The first settlers arrived in the Shelburne region around 13,000 years ago. The Mi'kmaq First Nations travelled by canoe along the Roseway River, setting up encampments along the shores in summer. Mi'kmaq residents referred to Shelburne's sheltered harbour as Logumkeegan or Sogumkeagum. Prior to the arrival of Europeans in the 1500s, the territory of Mi'kma'ki was divided into seven districts, each led by a District Chief.

The displacement of the Nova Scotia's Mi'kmaq communities consists of a long and painful history including the introduction of European diseases in the 1500s, the occupation of unceded land, as well as removal of Indigenous children from their homes in the 20th century through the Sixties Scoop and Residential School program. Nova Scotia eventually set aside 26,000 acres as reserve land owned by the Canadian Government.

Indigenous communities continue to inhabit Shelburne and surrounding communities, and the Acadia First Nation has opened a sub-office office in Shelburne to serve off-reserve members in this region.

When European settlers arrived in Shelburne, they followed Indigenous Mi'kmaq routes to fish, hunt and trap. Initial foreign explorers included fishermen from Spain, Portugal, and France. Following the arrival of Samuel de Champlain, French settlers began to arrive in Nova Scotia between 1632 and 1653, with some forming the fishing settlement of Port Razoir in Shelburne. Ownership of these Acadian colonies moved between French and English rule until the War of Spanish Succession ended in 1713, turning Nova Scotian Acadians over to the British.
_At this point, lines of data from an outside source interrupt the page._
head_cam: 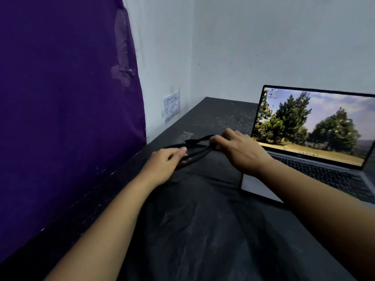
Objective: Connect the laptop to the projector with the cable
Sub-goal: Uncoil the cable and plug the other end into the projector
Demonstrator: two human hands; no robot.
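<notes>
A coiled black cable (197, 148) lies on top of a dark boxy thing (213, 171) on the black table; this may be the projector, with a pale side facing the laptop. My left hand (164, 165) grips the cable loops at their near left end. My right hand (239, 149) closes over the loops at their right end. One plug with a blue tip (189, 141) sticks out to the far left. The open laptop (316, 142) stands to the right, its screen lit with a picture of trees.
A purple cloth (67, 118) hangs along the left side, down to the table's edge. A paper note (172, 105) is taped to the white wall at the far corner. The black table (223, 116) reaches back to the wall.
</notes>
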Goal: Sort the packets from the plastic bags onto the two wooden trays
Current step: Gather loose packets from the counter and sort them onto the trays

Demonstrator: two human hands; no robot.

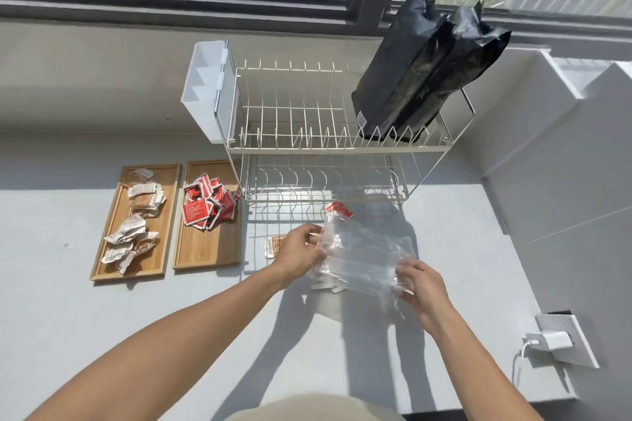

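Observation:
A clear plastic bag (362,258) lies on the white counter in front of the rack. My left hand (299,251) pinches its left edge by the red zip line, and my right hand (422,285) grips its right end. A red packet (339,209) pokes out at the bag's far end. A pale orange packet (275,246) lies on the counter beside my left hand. The left wooden tray (171,181) holds several white and brown packets (140,219). The right wooden tray (208,249) holds a pile of red packets (207,203).
A two-tier wire dish rack (325,147) stands behind the bag, with black pouches (420,72) leaning on its top tier and a white caddy (205,92) hung on its left side. A wall socket with a white charger (554,340) sits at the right.

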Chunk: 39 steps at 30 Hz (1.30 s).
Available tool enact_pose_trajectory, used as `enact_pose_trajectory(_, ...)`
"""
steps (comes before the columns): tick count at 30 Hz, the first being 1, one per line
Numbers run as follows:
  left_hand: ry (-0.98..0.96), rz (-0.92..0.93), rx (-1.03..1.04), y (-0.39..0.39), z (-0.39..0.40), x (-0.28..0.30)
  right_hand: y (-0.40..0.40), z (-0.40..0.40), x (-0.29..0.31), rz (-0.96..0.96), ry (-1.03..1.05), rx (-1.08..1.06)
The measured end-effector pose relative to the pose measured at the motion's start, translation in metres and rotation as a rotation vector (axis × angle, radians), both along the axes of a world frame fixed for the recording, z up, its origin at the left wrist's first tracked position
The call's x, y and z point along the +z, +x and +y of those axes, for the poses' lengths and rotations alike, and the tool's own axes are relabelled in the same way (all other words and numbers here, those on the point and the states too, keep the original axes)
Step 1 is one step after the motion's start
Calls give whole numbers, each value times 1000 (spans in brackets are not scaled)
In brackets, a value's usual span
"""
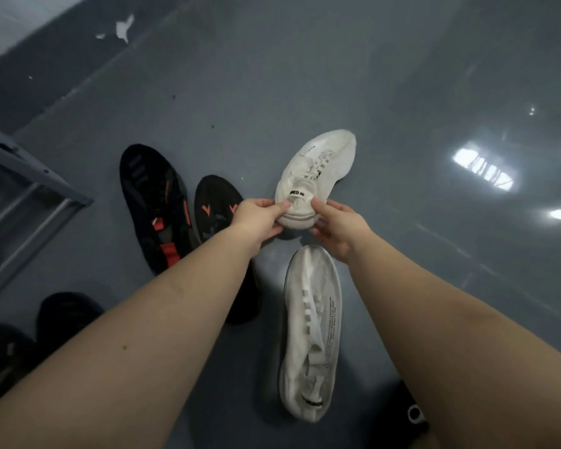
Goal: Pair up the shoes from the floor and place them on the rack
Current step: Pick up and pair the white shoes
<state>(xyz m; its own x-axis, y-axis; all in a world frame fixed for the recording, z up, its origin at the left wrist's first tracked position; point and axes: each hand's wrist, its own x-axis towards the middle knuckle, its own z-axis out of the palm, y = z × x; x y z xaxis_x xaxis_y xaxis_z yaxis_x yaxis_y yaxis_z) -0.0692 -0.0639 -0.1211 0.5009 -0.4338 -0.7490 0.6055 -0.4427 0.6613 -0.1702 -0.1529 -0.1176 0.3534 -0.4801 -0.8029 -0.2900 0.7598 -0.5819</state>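
Glossy grey floor (305,76), light glare right of hands. Left hand (255,218) and right hand (336,226) both pinch heel of white sneaker (314,176) (creased, laced); its mate (311,332) lies just below right hand, black-and-red shoes (156,205) left of left hand.

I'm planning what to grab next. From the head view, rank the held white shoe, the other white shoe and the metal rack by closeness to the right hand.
1. Held white shoe: gripped by the right hand.
2. Other white shoe: on the floor just below.
3. Metal rack: far left.
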Motion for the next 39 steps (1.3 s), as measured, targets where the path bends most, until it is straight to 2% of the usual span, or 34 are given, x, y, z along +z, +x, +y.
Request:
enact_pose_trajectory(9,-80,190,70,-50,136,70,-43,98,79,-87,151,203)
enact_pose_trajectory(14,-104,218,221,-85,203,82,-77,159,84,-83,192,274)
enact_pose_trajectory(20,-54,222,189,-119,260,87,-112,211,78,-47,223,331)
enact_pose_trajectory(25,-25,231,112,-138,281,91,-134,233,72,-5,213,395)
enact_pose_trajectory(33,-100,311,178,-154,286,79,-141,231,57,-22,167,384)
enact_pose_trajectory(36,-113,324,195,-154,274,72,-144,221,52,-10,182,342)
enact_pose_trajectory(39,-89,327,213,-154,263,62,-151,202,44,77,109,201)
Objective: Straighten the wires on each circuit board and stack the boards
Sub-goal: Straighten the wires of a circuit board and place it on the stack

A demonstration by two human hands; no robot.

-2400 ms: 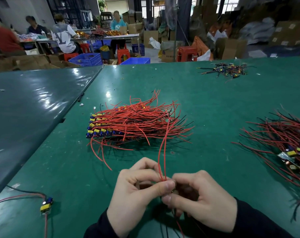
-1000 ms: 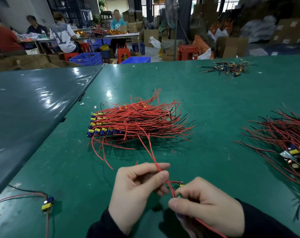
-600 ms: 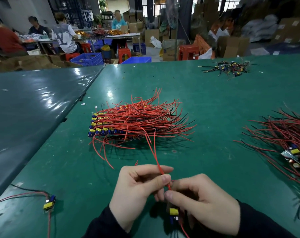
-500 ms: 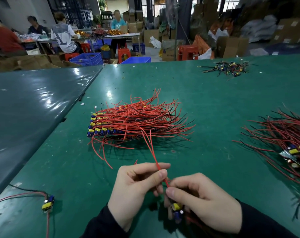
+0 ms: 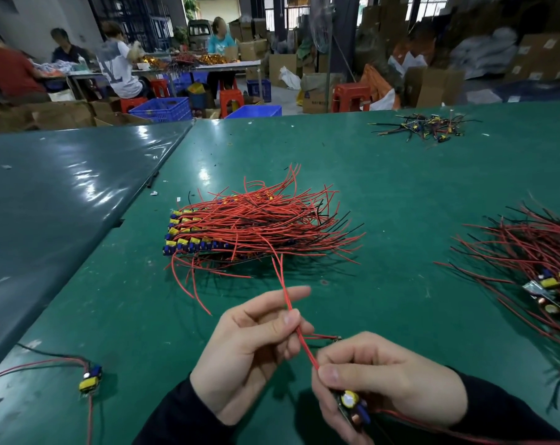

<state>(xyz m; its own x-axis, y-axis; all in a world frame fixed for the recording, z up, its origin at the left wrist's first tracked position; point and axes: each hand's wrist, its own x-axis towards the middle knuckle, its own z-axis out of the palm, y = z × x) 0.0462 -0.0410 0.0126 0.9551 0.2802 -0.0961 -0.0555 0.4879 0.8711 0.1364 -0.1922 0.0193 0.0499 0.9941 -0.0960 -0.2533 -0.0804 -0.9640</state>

Following the Acadians' repeated refusal to fight the French, the British Governor and Nova Scotia council began to deport the Acadians of Grand Pre and Port Royal in 1755. Some families took refuge in the Cape Sable region (comprising Yarmouth and Shelburne) until this community, too, was sent into exile between 1756 and 1759.

During this period, homes and communities were destroyed and burned, and Acadian families were separated and forcibly moved throughout the American colonies or into Europe. Many of Shelburne County's Acadian residents landed in Massachusetts, and throughout the Grand Derangement some were imprisoned, some died at sea, others fled to Quebec, New Brunswick, Prince Edward Island, or sought shelter with Nova Scotia's Mi'kmaq communities. By 1764, small groups of Acadians were allowed to return-and most reside today within the Maritimes.
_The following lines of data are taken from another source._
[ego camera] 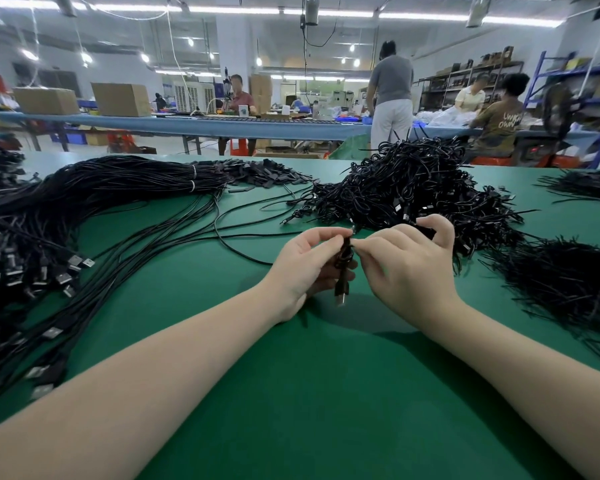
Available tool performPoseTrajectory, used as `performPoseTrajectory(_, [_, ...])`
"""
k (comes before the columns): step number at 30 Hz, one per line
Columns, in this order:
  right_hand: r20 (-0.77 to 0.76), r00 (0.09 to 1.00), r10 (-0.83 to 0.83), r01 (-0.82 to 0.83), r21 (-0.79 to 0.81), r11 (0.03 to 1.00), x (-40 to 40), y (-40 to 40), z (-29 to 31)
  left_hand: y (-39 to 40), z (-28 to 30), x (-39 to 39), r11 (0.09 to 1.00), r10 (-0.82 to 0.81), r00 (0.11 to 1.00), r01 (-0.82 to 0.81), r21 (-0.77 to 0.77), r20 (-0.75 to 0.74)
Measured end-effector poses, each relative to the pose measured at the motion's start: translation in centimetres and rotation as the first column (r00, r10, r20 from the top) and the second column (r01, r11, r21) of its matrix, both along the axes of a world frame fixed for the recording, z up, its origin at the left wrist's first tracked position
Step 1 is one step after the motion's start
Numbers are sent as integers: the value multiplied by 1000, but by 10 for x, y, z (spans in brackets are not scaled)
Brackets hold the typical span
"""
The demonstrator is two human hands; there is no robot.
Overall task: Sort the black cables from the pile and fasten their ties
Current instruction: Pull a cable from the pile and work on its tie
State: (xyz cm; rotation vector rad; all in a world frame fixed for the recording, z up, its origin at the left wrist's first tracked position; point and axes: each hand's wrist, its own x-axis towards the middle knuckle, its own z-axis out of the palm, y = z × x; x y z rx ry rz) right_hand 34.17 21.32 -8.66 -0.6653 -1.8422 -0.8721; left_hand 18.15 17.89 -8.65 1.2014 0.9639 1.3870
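Above the middle of the green table [291, 393], my left hand [305, 268] grips a small coiled black cable [344, 268], its plug end hanging down below the fingers. My right hand [409, 265] pinches the thin tie at the top of that coil with thumb and forefinger. Just behind my hands lies a tangled pile of coiled black cables [409, 188]. To the left stretches a long bundle of straight black cables [94, 202] with USB plugs [49, 268] fanned out at the near end.
A heap of thin black ties [568, 285] lies at the right, and another dark heap [586, 185] sits at the far right. Loose single cables [229, 237] curve across the mat left of my hands. Other people work at benches beyond the table.
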Motion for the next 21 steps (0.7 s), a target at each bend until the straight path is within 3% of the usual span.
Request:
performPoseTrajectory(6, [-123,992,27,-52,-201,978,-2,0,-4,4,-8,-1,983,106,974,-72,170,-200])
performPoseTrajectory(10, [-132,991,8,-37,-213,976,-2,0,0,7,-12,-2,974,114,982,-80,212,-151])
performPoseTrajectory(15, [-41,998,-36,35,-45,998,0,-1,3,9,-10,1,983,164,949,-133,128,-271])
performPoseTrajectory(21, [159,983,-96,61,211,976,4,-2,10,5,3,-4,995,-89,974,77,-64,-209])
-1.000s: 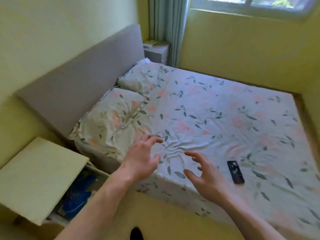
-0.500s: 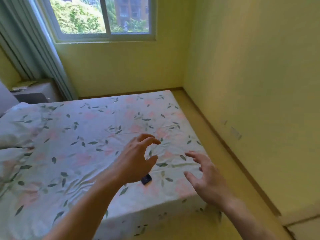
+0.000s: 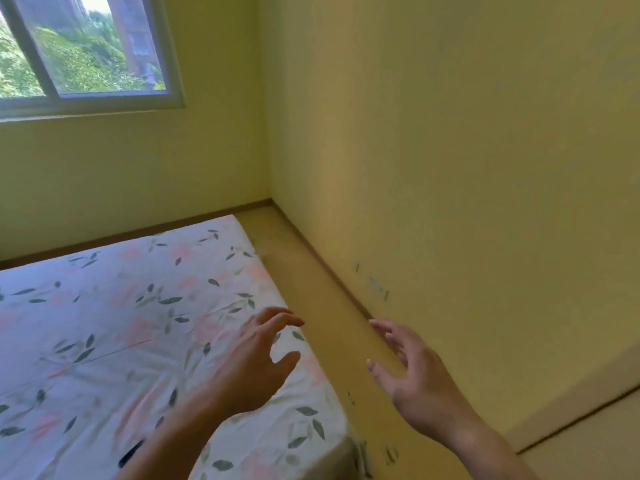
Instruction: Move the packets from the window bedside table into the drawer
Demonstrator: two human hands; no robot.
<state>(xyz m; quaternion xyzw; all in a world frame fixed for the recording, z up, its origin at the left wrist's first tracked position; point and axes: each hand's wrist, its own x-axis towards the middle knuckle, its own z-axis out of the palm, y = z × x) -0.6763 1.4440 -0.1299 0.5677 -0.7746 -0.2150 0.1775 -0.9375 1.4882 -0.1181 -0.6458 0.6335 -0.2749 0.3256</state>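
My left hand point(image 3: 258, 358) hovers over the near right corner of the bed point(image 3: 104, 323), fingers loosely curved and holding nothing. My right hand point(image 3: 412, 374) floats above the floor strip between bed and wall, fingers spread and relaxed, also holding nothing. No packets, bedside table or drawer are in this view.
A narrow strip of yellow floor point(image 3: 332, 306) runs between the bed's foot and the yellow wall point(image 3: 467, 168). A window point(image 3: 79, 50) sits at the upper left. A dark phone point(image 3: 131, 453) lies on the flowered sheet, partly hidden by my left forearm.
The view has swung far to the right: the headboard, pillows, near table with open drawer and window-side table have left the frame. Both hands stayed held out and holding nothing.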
In 1783, 10,000 enslaved persons (a fifth of the United States' black population) fought alongside British soldiers in the American Revolution-promised freedom in return. Departing from New York, many Loyalists relocated to Nova Scotia at the end of the war, with 5,000 arriving in Shelburne Harbour in the first wave. About 1,500 Black Loyalists settled in Shelburne County and Birchtown, to the west, became the largest community of free black people anywhere in North America. Upon arrival, Black Loyalists waited for land grants from the British authorities that were delayed, smaller, and in worse locations than their white counterparts. Many Black Loyalists were forced into indentured servitude, little different from the conditions they had escaped; some were kidnapped and sold back into slavery further south.

By 1784, the population of Port Roseway (now the Town of Shelburne) reached 10,000-larger than Halifax or Montreal, and housing some of New York's wealthiest families. With this growth, industries began to develop including cod and whale fishing, and lumber and timber trades. But tensions were soon on the upswing, with Nova Scotian slave owners feeling threatened by the presence of these freed Black Loyalists, and white refugees frustrated at trying to compete for work, unwilling to accept such low compensations.

On July 26, 1784, a mob of white Loyalists settlers stormed the home of a black preacher in Shelburne armed with hooks and chains stolen from harboured ships, inciting North America's first race riot. Only one person was ever charged in connection with these riots, and the event is considered reflective of the broader racist prejudices encountered by Black Loyalists throughout Nova Scotia for the years to come.

In 1786 the first ship was built on Shelburne's harbour. Commissary Island (once holding rations dispensed to Loyalists) and Black's Brook became shipyards, leading the way for many other builders. In the 19th century, the river was repurposed for log driving, with temporary dams constructed along the stream. This wealth didn't last long though, and the Shelburne economy quickly began to decline.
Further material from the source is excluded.